Surface waves created by low-frequency magnetic fields

This paper analyses the effects of a low frequency A.C. magnetic field on the free surface of a liquid metal. The action of the vertical and uniform magnetic field is twofold. First it creates forced standing surface waves which generally exhibit symmetry related to that of the container; second it triggers non-symmetric free surface instabilities superimposed on the forced regime. A previous paper considered the case of a circular cylindrical tank where axisymmetric forced standing waves caused an electric current perturbation which then excited non-axisymmetric waves at a critical A.C. field intensity.
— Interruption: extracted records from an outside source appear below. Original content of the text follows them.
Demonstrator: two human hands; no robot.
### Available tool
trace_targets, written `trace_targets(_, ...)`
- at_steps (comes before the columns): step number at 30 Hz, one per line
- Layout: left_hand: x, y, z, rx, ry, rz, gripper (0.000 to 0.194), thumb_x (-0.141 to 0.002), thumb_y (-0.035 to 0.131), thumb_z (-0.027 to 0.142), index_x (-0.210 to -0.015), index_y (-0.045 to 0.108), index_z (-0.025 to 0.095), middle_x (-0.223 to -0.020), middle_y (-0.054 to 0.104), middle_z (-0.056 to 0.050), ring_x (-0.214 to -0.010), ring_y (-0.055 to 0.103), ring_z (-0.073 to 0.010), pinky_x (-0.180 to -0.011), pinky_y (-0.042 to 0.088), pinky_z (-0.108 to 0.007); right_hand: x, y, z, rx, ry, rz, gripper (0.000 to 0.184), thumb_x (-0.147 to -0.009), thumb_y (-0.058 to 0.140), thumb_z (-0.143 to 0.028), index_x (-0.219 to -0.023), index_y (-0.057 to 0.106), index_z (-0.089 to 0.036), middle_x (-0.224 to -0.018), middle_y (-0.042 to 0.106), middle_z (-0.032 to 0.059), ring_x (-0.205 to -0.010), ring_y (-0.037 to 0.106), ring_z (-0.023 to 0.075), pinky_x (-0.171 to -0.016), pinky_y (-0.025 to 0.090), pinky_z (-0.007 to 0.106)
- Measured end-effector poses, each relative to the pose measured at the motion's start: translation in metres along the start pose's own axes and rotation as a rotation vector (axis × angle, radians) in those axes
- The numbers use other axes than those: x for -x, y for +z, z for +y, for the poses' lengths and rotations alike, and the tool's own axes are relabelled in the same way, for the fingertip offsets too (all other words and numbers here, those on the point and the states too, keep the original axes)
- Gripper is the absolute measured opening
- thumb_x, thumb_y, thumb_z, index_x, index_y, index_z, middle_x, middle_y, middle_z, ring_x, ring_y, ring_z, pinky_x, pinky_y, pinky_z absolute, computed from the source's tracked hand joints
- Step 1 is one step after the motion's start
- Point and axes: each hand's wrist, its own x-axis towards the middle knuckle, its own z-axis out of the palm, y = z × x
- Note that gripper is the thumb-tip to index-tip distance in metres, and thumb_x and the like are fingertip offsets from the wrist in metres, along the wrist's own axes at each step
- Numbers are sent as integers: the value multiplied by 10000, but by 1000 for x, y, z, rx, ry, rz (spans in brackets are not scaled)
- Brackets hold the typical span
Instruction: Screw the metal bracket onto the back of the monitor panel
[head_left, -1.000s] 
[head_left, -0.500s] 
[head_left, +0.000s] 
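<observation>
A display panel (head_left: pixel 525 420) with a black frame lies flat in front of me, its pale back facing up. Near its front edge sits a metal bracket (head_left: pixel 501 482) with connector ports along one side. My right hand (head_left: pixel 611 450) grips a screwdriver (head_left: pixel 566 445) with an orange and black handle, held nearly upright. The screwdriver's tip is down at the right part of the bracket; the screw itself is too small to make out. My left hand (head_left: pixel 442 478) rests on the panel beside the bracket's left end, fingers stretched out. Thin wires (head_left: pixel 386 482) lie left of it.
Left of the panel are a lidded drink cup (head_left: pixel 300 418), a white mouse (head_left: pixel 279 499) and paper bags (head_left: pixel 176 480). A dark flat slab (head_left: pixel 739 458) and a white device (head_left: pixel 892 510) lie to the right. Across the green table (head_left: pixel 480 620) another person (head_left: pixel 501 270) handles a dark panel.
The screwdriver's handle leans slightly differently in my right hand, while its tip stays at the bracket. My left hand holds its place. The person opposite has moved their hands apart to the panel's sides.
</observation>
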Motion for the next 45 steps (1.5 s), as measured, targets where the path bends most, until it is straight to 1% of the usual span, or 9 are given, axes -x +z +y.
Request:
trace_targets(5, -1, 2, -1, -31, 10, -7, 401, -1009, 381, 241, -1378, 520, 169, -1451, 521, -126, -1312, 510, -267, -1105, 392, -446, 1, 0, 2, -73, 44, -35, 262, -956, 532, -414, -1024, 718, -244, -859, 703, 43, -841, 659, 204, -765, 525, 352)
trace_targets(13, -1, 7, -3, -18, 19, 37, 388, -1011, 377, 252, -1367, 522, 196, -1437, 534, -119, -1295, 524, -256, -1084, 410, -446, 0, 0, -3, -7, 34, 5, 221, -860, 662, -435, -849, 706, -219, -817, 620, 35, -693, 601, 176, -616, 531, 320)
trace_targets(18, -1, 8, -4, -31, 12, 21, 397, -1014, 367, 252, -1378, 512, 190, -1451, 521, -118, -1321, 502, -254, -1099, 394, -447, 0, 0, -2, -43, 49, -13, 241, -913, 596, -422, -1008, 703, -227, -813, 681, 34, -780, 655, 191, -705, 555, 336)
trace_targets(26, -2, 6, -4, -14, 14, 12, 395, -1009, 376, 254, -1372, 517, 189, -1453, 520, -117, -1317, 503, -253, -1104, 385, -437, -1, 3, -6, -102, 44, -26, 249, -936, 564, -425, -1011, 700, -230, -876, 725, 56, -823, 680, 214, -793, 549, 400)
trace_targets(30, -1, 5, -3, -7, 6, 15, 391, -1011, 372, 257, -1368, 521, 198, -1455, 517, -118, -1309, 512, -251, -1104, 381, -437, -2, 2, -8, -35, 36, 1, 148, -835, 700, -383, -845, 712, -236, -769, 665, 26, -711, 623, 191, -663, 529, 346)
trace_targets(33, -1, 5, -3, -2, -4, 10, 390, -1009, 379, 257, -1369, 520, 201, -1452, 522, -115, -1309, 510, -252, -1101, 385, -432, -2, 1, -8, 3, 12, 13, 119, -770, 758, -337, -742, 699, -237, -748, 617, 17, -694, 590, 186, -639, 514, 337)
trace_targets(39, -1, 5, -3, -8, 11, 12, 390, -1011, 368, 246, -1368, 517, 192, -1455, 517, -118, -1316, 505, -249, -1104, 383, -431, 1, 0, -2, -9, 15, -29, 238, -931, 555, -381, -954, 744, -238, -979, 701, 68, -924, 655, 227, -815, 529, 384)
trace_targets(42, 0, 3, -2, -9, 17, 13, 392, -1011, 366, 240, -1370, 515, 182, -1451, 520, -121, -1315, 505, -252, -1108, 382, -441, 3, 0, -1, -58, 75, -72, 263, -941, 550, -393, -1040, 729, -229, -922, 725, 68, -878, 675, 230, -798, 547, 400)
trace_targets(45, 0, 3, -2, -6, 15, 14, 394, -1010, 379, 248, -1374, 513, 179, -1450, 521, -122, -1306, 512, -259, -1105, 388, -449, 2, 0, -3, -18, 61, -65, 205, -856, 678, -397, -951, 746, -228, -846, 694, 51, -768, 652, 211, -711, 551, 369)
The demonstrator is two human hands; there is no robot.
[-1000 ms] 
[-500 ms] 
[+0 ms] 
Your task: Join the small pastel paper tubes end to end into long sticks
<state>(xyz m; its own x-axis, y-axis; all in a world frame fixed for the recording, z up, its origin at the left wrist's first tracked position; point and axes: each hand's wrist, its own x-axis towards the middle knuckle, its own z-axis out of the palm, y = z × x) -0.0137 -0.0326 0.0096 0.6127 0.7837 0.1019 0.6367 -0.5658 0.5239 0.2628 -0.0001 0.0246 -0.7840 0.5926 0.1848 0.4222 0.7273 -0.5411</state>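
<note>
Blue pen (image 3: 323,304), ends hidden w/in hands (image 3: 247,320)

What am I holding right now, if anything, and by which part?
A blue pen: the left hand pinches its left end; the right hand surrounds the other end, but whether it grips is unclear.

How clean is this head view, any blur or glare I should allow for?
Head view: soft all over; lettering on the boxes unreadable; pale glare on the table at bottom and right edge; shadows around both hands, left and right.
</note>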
Nonlinear interaction between the symmetric and non-symmetric modes was not taken into account. The present work treats the problem from a more general standpoint. Equilibrium perturbations are developed systematically to order N2 (where N is the magnetic interaction parameter) and at this level of approximation we also need to consider nonlinear mode interactions and electromagnetic damping. The theory applies to tanks of arbitrary shape and the O(N) irrotational motion may be described by the torsion function for the particular pool cross-section. For circular and annular tanks we then derive a system of coupled Mathieu-Hill equations for the time-development of non-symmetric surface modes. Two main types of parametric resonance are predicted, namely the single or combination mode, and the particular type observed may depend on the geometry of the tank. Results of the stability analysis are confirmed by experimental work carried out in mercury pools.